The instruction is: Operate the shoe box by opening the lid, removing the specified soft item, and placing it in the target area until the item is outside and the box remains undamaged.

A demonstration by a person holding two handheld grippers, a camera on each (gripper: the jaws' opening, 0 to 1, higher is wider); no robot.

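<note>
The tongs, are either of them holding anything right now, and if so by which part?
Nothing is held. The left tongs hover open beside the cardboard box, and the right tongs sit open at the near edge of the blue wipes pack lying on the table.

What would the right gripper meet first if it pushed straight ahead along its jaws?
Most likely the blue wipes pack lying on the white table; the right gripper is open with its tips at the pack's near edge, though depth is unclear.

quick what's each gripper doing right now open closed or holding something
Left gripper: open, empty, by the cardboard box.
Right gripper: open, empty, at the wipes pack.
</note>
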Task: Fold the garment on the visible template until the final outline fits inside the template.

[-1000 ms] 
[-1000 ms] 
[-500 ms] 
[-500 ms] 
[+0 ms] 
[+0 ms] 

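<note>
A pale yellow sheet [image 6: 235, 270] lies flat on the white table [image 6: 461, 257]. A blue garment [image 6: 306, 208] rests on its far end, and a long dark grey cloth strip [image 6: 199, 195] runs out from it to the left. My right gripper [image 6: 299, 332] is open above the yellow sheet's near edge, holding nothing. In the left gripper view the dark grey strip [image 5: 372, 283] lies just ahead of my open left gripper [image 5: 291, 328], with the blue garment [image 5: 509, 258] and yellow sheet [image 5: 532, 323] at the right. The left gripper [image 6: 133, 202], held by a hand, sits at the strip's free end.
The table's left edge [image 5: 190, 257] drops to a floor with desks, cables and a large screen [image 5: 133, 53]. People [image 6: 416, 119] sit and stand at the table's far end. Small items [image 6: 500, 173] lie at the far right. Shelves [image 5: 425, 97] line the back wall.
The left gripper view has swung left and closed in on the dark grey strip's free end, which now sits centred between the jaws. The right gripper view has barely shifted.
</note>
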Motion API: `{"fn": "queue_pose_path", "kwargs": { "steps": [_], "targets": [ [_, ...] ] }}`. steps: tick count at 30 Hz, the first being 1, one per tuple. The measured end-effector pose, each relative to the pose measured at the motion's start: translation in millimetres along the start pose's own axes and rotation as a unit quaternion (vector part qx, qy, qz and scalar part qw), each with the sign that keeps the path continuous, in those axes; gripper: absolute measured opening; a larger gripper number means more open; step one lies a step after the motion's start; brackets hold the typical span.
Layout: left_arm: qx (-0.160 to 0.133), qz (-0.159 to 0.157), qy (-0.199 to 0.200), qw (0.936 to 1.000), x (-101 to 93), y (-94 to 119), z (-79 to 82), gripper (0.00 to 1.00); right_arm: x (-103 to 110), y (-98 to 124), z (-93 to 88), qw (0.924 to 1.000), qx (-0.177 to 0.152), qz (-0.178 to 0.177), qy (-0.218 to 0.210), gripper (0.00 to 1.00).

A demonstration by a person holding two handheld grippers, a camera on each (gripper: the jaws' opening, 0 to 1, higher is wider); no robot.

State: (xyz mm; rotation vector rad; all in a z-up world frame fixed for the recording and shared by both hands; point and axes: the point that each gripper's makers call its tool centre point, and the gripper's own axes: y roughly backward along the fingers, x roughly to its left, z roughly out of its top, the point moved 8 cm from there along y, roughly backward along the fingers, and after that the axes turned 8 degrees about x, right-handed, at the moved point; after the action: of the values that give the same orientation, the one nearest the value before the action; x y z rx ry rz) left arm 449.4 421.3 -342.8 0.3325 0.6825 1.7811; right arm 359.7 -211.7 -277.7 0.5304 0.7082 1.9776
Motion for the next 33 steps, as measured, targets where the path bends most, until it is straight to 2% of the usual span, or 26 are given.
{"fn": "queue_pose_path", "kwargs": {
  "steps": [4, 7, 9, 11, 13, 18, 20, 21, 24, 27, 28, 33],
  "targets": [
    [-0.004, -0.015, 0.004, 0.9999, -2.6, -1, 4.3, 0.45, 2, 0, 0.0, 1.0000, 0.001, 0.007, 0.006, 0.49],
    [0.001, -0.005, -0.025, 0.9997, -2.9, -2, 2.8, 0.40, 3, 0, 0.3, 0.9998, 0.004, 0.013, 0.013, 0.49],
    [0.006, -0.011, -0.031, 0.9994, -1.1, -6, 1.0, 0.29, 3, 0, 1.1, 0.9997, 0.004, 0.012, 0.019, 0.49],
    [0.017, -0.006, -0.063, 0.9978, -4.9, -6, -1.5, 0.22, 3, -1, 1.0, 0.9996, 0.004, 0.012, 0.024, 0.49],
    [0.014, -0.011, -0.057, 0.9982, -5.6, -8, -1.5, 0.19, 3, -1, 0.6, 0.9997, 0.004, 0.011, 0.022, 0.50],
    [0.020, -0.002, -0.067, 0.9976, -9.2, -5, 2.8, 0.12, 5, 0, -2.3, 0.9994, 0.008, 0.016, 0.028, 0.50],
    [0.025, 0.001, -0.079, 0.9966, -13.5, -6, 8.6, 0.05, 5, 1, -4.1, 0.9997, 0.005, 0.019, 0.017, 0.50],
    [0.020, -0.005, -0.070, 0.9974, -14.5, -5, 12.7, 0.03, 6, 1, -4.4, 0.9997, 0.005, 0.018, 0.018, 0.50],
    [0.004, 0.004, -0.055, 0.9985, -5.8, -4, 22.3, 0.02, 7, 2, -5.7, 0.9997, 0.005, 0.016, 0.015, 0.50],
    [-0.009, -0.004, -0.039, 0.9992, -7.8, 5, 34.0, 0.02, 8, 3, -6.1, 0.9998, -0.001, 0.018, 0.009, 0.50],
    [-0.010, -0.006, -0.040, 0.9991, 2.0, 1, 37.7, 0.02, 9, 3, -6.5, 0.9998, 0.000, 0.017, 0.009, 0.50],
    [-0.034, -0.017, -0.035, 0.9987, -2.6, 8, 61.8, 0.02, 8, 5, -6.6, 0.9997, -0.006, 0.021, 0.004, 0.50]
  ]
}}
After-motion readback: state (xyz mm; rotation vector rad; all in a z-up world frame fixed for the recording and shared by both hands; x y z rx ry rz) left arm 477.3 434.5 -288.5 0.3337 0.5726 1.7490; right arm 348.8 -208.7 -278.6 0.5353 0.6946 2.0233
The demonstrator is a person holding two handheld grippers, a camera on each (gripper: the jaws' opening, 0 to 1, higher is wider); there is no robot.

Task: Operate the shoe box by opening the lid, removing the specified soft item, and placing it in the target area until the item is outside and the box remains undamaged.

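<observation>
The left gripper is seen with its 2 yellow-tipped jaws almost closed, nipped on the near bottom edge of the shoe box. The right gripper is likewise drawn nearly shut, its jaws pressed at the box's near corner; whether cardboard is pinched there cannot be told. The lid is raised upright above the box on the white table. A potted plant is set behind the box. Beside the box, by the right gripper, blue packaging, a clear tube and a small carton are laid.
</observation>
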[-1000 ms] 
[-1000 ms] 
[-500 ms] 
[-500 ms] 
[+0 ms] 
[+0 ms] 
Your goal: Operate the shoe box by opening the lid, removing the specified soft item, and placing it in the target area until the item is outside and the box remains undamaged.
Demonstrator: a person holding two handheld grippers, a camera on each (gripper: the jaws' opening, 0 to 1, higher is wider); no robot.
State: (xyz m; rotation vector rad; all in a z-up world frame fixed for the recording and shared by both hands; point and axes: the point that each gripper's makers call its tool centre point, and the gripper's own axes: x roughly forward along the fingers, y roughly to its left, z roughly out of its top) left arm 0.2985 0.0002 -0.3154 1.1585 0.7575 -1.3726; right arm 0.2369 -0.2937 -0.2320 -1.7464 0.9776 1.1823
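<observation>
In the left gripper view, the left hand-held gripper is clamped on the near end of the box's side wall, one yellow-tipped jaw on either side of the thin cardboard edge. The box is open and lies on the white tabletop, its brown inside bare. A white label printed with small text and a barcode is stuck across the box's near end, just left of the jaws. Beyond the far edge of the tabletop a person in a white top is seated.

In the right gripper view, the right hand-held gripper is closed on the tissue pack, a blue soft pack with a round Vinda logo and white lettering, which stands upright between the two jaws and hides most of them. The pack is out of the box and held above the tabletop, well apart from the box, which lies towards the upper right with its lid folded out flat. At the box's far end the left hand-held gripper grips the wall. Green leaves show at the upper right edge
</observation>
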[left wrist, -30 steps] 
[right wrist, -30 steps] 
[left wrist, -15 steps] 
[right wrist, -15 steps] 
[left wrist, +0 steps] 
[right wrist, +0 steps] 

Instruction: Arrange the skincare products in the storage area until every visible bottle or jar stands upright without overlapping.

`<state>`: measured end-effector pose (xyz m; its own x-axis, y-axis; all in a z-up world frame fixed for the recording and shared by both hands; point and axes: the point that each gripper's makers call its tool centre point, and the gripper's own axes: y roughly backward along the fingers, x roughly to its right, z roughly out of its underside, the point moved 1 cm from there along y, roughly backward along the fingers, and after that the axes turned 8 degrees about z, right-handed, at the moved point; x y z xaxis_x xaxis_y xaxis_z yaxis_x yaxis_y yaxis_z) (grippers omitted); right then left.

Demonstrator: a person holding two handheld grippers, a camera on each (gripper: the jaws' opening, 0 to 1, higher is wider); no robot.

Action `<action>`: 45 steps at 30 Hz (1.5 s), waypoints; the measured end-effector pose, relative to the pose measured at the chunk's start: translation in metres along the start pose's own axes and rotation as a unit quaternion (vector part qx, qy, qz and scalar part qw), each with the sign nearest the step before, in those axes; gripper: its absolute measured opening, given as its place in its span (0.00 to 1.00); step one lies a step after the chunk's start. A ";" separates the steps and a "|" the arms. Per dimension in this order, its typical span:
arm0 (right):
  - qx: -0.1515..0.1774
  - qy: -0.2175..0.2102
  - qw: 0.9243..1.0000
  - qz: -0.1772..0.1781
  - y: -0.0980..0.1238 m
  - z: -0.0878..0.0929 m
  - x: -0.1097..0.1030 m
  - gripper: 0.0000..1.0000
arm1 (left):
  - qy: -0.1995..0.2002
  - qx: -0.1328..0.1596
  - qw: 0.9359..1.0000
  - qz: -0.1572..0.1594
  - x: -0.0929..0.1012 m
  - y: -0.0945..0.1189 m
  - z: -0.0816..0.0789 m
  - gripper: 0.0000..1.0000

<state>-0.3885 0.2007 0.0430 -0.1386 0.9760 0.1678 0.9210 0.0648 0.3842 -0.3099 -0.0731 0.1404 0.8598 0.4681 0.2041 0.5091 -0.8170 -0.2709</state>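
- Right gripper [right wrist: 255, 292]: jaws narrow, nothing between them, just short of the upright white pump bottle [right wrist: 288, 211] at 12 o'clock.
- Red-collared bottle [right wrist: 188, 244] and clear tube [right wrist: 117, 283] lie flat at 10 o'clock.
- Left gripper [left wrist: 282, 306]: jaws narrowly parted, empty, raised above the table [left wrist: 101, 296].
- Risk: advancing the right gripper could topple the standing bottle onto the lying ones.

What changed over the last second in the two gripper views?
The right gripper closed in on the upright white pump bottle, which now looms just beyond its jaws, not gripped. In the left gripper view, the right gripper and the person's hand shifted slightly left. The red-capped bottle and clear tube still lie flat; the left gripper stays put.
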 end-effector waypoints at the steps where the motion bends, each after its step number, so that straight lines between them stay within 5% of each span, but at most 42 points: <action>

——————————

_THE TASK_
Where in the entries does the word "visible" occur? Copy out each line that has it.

_TASK OUTPUT_
Task: Fold the garment on the visible template until the final outline fits inside the template.
Instruction: Arrange the skincare products in the storage area until every visible bottle or jar stands upright without overlapping.

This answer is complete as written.